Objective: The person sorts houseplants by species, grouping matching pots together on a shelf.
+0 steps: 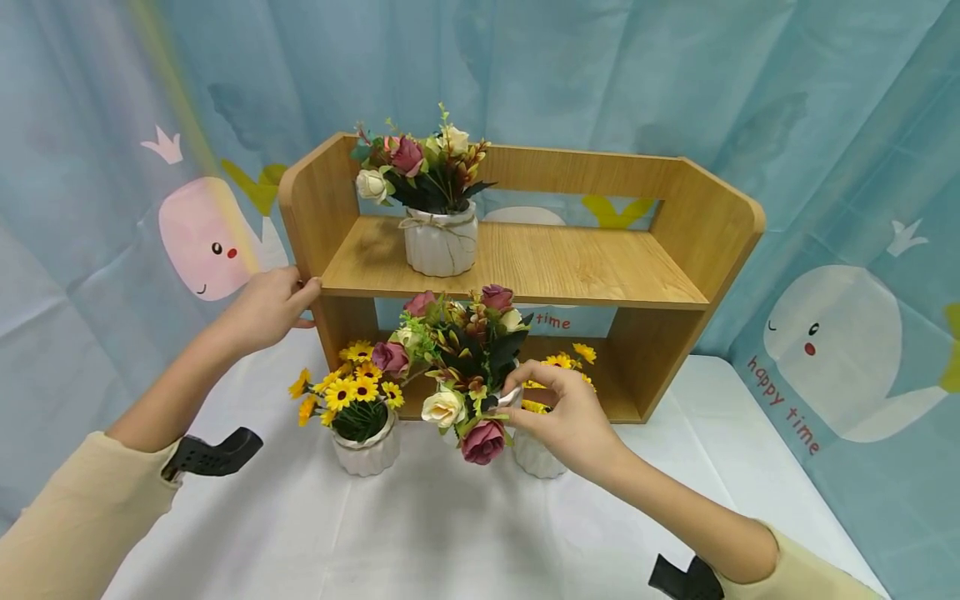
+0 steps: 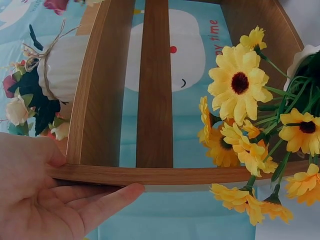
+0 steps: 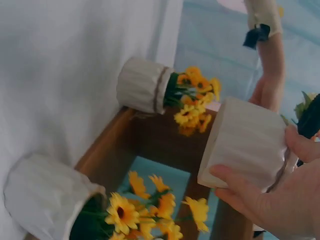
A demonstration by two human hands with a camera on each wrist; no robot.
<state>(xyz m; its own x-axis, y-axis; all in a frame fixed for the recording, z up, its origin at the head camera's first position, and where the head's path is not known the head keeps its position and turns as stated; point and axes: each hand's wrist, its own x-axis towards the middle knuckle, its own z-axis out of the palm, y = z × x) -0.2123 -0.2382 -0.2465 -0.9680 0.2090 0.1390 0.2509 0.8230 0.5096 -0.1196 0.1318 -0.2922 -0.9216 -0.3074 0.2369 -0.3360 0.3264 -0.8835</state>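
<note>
My left hand (image 1: 273, 308) grips the left side panel of a two-tier wooden shelf (image 1: 592, 262), near its upper board. In the left wrist view the thumb lies inside the panel edge and the fingers outside. My right hand (image 1: 573, 412) holds a potted rose bouquet (image 1: 480, 358) in front of the lower tier. The blooms tip toward the head camera and mostly hide the pot there. In the right wrist view its white pot (image 3: 247, 142) shows between thumb and fingers. Another potted rose bouquet (image 1: 441, 242), twine round its pot, stands on the upper board at the left.
Two white pots of yellow daisies stand on the white-covered table before the shelf: the left daisy pot (image 1: 367, 450) and the right daisy pot (image 1: 536, 454), partly behind my right hand. A blue curtain (image 1: 562, 75) with whale prints hangs behind.
</note>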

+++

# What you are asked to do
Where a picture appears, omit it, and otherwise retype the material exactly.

# Written response
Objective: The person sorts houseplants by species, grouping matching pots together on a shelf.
+0 steps: 
+0 steps: 
+0 steps: 
A demonstration by two human hands with a camera on each wrist; no robot.
<state>(xyz m; its own x-axis, y-axis; all in a frame fixed for the recording, z up, its origin at the head camera's first position, and where the head's path is not known the head keeps its position and turns as stated; point and axes: each hand's wrist, its own x-axis towards the middle knuckle, its own z-axis out of the palm, y = z × x) -0.2123 -0.2382 -0.2465 -0.9680 0.2090 0.1390 0.2509 0.8230 0.5096 -0.1196 0.1318 -0.2922 -0.9216 -0.3074 0.2369 -0.3360 0.3264 -0.8835</state>
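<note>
My left hand (image 1: 273, 308) grips the left side panel of a two-tier wooden shelf (image 1: 592, 262), near its upper board. In the left wrist view the thumb lies inside the panel edge and the fingers outside. My right hand (image 1: 573, 412) holds a potted rose bouquet (image 1: 480, 358) in front of the lower tier. The blooms tip toward the head camera and mostly hide the pot there. In the right wrist view its white pot (image 3: 247, 142) shows between thumb and fingers. Another potted rose bouquet (image 1: 441, 242), twine round its pot, stands on the upper board at the left.
Two white pots of yellow daisies stand on the white-covered table before the shelf: the left daisy pot (image 1: 367, 450) and the right daisy pot (image 1: 536, 454), partly behind my right hand. A blue curtain (image 1: 562, 75) with whale prints hangs behind.
</note>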

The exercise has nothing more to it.